By Dave Gordon
Launched officially in New York in mid-July, under the leitmotiv “Remixing the Present,” Pantone used his signature style of technology, geometry and vibrant colour gradations, to create a new visual perspective.
The bottle label design is an eye-catching kaleidoscope of 3-D forms, optical art patterns and QR codes. With an homage to sci-fi imagery, parts of the design is reminiscent of 1980s Tron universe, clashing with the 1990s Matrix universe, and a Star Trek holodeck.
The cognac company dates back to 1765, and in recent years other acclaimed artists have had Very Special Limited Edition collaborations, such as Vhils, JonOne, Scott Campbell, Ryan McGinness, Shepard Fairey, Os Gemeos and Futura, thus making Hennessy at the forefront of the contemporary and urban art scene.
The newly-designed bottle is expected to hit LCBO shelves by August.
Pie interviewed Pantone in New York during the launch:
What does “Remixing the Present” mean to you?
Pantone: For me as an artist, it’s a big thing – or I always understood it this way – every artist should really understand what is going on around them. For me, it’s not just about looking inside, but also looking up, and trying to reflect that in my work. The present is very important. When I started studying art history, I started seeing art as a science. When penicillin was discovered, you don’t want to try to keep discovering penicillin. It’s been discovered already. Why don’t we move on to cancer cures or whatever. For me, it was very important to learn about art history in order to be in the present, and not in the past, but always with the knowledge of what has been done before.
That being said, it is something I felt like Hennessy was doing, in a way. It’s a very traditional brand, obviously. It is super old. So, it has a lot of history. It’s a very traditional brand, but at the same time, they are also super present. They are trying to score young people, like myself, musical artists.

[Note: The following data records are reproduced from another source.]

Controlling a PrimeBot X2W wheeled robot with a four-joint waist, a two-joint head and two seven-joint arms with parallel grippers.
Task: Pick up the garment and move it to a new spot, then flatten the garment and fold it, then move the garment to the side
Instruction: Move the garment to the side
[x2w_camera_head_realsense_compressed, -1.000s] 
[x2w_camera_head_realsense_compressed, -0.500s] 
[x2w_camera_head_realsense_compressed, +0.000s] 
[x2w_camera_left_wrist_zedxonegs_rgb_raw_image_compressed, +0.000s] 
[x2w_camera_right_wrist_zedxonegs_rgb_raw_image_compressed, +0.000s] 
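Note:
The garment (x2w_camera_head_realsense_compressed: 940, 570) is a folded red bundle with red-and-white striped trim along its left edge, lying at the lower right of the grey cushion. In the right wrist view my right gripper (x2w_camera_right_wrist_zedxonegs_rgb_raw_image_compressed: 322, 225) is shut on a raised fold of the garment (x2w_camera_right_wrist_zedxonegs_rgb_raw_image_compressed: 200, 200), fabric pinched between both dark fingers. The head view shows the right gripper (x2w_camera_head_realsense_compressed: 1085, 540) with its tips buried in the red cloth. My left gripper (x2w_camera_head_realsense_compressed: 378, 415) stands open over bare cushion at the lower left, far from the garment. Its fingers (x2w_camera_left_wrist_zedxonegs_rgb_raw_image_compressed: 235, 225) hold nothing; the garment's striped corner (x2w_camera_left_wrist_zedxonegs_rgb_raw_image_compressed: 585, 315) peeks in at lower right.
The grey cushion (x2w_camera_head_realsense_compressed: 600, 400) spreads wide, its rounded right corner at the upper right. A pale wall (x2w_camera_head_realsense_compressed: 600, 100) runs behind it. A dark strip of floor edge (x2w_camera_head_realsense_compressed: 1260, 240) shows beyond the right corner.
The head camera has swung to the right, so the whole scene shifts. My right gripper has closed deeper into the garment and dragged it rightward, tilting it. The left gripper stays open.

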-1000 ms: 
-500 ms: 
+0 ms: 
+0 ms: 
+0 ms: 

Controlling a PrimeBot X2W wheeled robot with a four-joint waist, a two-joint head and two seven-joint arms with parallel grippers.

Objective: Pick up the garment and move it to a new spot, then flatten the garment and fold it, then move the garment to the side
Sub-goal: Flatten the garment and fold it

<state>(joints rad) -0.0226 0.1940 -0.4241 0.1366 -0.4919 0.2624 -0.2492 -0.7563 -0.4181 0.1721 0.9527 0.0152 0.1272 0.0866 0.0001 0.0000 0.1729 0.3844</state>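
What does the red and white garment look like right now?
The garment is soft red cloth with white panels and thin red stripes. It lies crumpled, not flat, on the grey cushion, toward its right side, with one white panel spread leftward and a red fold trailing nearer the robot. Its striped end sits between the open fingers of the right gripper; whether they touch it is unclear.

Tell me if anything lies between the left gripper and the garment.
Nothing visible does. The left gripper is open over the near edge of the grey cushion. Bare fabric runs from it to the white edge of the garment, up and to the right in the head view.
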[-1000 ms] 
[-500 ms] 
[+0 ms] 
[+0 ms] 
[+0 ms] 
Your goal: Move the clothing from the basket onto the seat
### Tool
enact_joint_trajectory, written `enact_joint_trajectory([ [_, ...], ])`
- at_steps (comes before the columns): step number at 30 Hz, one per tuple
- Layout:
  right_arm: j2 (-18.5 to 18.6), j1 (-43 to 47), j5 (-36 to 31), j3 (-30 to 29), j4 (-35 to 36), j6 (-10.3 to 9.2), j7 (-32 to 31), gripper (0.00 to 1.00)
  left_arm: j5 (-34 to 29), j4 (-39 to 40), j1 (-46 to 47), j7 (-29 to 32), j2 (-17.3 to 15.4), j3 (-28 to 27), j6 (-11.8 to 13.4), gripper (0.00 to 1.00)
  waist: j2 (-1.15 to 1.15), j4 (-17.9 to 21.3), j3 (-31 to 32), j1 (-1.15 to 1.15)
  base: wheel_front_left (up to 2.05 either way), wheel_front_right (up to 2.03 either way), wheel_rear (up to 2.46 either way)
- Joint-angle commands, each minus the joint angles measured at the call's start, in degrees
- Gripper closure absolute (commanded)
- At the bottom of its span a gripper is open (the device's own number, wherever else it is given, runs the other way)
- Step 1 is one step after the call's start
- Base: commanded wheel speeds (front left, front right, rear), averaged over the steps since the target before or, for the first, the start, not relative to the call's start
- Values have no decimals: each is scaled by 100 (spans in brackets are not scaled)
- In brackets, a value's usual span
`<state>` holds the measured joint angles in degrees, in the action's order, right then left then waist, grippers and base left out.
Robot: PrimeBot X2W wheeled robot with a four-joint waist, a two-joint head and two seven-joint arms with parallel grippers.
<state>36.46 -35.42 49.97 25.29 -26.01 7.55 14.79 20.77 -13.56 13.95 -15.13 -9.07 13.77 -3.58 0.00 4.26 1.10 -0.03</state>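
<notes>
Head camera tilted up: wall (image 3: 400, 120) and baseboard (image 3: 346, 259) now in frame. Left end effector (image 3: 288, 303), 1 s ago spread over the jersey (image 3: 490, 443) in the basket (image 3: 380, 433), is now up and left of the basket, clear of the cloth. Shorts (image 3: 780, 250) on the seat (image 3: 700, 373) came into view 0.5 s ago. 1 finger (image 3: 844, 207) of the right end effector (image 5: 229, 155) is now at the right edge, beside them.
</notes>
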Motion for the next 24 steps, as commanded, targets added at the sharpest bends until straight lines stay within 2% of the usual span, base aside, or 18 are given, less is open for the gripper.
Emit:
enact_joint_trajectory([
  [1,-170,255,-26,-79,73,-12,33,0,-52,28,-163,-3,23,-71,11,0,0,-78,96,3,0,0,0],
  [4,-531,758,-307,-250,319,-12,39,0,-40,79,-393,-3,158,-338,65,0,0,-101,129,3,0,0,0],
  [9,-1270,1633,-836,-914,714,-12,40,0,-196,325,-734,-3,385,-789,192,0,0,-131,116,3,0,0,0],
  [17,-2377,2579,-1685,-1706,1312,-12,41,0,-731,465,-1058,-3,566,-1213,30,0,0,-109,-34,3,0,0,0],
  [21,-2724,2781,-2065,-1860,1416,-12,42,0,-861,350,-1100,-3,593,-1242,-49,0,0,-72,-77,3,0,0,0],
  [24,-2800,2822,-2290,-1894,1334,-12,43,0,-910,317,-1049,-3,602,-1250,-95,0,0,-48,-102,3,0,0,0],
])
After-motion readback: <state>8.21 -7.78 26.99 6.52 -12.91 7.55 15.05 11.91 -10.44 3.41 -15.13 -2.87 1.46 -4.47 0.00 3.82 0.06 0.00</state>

They are trying to give their product a present twist, like making cocktails with it and playing with it. That was a big thing that we found in common and wanted to use it.
How do you sum up the bottle design theme?
Pantone: For me, my two big themes are dynamism and transformation. That is something that I’m always coming back to. I think they are two huge characteristics of a person’s energy.
What was the process of collaborating wit Hennessy like?
Pantone: It’s been long. We, literally, met over a year ago. I went, for the first time, to Cognac a year ago. I’ve gone over there many times. I went to Paris – they have headquarters there. I went to their archives, which was a game changer for me to get this to happen. Imagine the number of label designs, posters. It’s crazy.
What message did you want to send with the design?
Pantone: I don’t have a very clear message, but I guess that’s how abstract art works. You propose some elements, and then hopefully people relate to those elements, and you reach somewhere together. It’s not a very direct message. Hopefully, I’m taking people places but in a very loose way. Transformation is very important – also perception and distortion.
What defines success, as an artist, to you?
Pantone: Finding things – new things. I never had a goal. Do an exhibition in NYC, or being written about somewhere. To me, success is a path of finding things on the way. That makes me really happy. It makes me happy to come up with new solutions – graphic solutions – to come up with a new series of paintings and finding something that I didn’t know before. That’s why I think it’s like science in a way. Art is knowing what has been done before and finding your little twist to make it work. That makes me really happy. Hopefully, it’s going to be like that forever. Like Hennessy says, ‘I will never stop, never settle.’ That’s their motto. Always keep trying to find new twist and ideas.
And what is Pantone’s next artistic venture?
Pantone: To be able to keep taking risks and not get comfortable. Hopefully I will keep doing that. I work with galleries, and they keep telling me ‘That kind of painting you did, please make more of those because I can sell those until you die.’ That’s going to be a lot of money, but how about we make something fun, research, and keep stretching. It’s going to grow my pocket but it’s not going to make me happy. Success is to keep taking risks, but people still dig it and like it. If that happens forever, that would make me really happy forever.